How do you detect and remove duplicate rows in pandas, and how do you control which duplicate to keep?
duplicated() returns a boolean mask of rows that are duplicates of an earlier row; drop_duplicates() removes them. Both accept a subset parameter to restrict comparison to specific columns and a keep parameter ('first', 'last', or False) to control which instance is retained or whether all copies are dropped.
How to think about it
What the interviewer is really probing
Duplicates are one of the most common data quality issues, and they creep in from unexpected places — multiple source feeds, botched joins, or re-processed batches. A good answer shows you understand subset (comparing on business key columns, not all columns) and keep (controlling which copy survives), and that you know duplicates are often introduced silently by joins.
The two main tools
duplicated() returns a boolean mask — True for rows that are duplicates of a row appearing earlier. The first occurrence is False by default:
df.duplicated() # True on 2nd, 3rd... copies
df.duplicated().sum() # count duplicates
df[df.duplicated(keep=False)] # show ALL copies of duplicated rows
drop_duplicates() removes the flagged rows and returns a clean DataFrame:
df.drop_duplicates() # keep first (default)
df.drop_duplicates(keep="last") # keep last
df.drop_duplicates(keep=False) # drop ALL copies of any duplicate
The critical parameter: subset
By default both methods compare every column.
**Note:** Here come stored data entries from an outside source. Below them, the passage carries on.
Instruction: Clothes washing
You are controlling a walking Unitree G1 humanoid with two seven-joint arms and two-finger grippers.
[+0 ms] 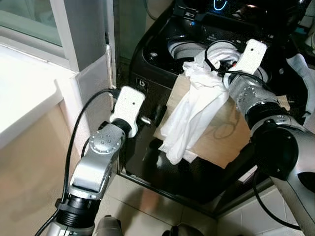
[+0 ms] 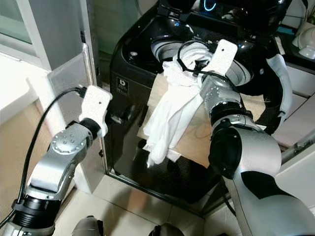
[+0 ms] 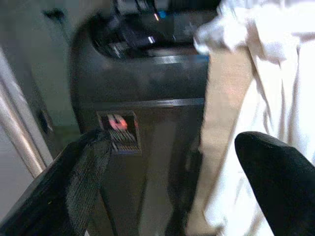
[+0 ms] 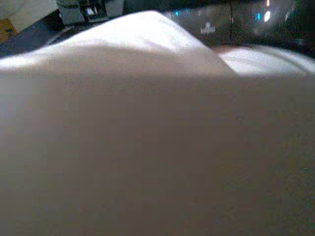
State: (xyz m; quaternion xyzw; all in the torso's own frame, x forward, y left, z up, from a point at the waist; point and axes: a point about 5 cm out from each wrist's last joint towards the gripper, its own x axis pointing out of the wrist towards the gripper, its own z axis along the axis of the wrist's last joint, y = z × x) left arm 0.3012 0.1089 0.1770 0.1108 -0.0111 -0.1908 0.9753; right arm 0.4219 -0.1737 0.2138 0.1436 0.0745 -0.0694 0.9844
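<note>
A black top-loading washing machine stands at the far middle of the scene, lid up, its drum opening showing a pale steel rim. To its left rises a grey window frame with a white sill beside it; pale floor tiles lie near.

A tan sheet, seemingly cloth or card, hangs over the machine's front. Over that drapes the white garment: its top is bunched on the near rim of the drum, and its long tail hangs down the front panel outside the tub.

The right gripper sits at the bunched top of the garment, above the drum rim. Cloth wraps around it and its wrist view is covered by white fabric, so I cannot tell whether its fingers are clamped on the cloth or merely buried in it.

The left gripper hangs low at the machine's left front corner, fingers spread apart and holding nothing, with the garment's tail off to its right.

The garment looks light, limp and thin. It will fold and stretch rather than lift as one piece, and the hanging tail is likely to drag over the rim or catch there. A hold on the bunched mass near the top probably grips best; a second hold midway down the tail would help gather the rest into the drum.
</note>
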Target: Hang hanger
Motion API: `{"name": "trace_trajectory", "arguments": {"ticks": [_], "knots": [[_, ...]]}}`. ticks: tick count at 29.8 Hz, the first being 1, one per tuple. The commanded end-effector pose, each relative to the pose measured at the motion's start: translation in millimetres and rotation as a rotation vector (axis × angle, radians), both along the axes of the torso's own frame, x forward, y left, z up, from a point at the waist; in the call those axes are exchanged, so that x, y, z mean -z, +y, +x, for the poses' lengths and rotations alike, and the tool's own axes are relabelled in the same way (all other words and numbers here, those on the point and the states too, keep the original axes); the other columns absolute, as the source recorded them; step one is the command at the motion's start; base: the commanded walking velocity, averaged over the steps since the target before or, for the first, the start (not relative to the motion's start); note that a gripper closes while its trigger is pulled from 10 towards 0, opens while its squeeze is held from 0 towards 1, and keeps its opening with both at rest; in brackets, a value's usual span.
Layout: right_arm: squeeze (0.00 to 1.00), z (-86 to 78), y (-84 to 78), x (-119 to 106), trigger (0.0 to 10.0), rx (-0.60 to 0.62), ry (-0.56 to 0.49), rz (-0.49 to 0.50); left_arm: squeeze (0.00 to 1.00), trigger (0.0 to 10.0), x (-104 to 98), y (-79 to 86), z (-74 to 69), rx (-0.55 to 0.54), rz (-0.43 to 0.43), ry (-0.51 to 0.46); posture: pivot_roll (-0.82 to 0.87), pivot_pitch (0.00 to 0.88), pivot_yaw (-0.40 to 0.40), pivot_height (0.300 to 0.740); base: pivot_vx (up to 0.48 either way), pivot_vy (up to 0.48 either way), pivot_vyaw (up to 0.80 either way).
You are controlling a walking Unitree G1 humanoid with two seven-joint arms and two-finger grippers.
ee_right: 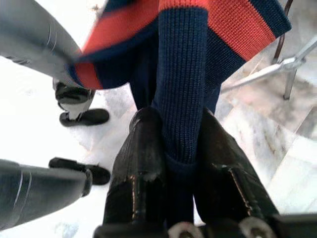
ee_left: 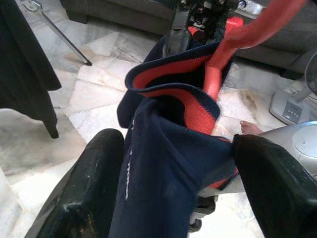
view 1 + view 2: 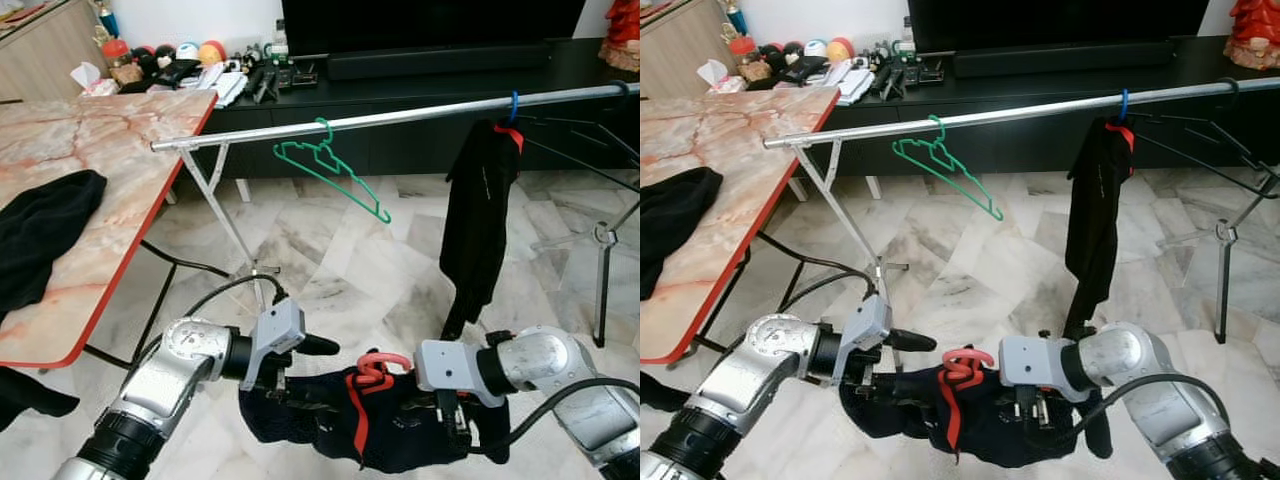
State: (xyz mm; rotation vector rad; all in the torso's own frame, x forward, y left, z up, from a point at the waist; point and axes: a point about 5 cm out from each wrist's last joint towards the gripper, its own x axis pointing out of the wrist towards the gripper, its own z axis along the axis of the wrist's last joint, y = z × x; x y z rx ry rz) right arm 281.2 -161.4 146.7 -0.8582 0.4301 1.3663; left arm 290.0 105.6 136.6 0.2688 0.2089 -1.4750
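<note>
Down near the floor, both grippers, left gripper (image 2: 168,183) spread, right gripper (image 1: 181,163) clamped, carry the shirt (image 3: 400,425) on its red hanger (image 3: 375,368); lifting to the rail (image 3: 400,116) comes next.

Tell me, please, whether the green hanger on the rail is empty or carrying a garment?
Empty. The green hanger hangs bare on the rail, tilted, its frame open against the floor; the black garment hangs separately.

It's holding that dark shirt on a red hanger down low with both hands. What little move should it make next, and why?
Probably lift both hands toward the silver rail. The red hanger with the navy shirt sits well below the rail, with the right hand clamped on the fabric and the left hand around it. The stretch of rail between the green hanger and the hanging black garment looks free.
</note>
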Motion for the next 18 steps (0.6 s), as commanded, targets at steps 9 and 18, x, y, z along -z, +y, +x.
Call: {"name": "trace_trajectory", "arguments": {"ticks": [9, 18], "knots": [[0.00, 1.3, 18.2, -17, 0.0, -0.051, -0.054, 0.078, 0.00, 10.0, 3, 1.7, 1.2, -0.040, 0.042, 0.011, -0.08, 0.153, 0.122, 0.740, 0.000, 0.000, 0.00], [0.00, 4.9, 23.1, -25, 0.0, -0.039, -0.074, 0.117, 0.00, 7.9, 5, -0.7, 1.1, -0.035, 0.058, -0.001, -0.08, 0.153, 0.117, 0.740, 0.000, 0.000, 0.00]]}}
In practice you almost always want to define a business key — the columns that make a row logically unique — and compare on those:
# order_id + product is the business key; qty difference = real disagreement or duplicate?
df.drop_duplicates(subset=["order_id", "product"], keep="last")
Choosing keep="last" here preserves the most recent record if data was appended multiple times.
Playground — detect, inspect, deduplicate
Detecting duplicates introduced by joins
Joins are the most common source of unexpected duplication. After any merge, check:
before = len(df)
merged = df.merge(lookup, on="key", how="left")
after = len(merged)
print(f"Row count: {before} → {after}") # should be equal for m:1
If after > before, your right-side key was not unique — you have a fan-out. Use validate="many_to_one" on the merge to catch this automatically.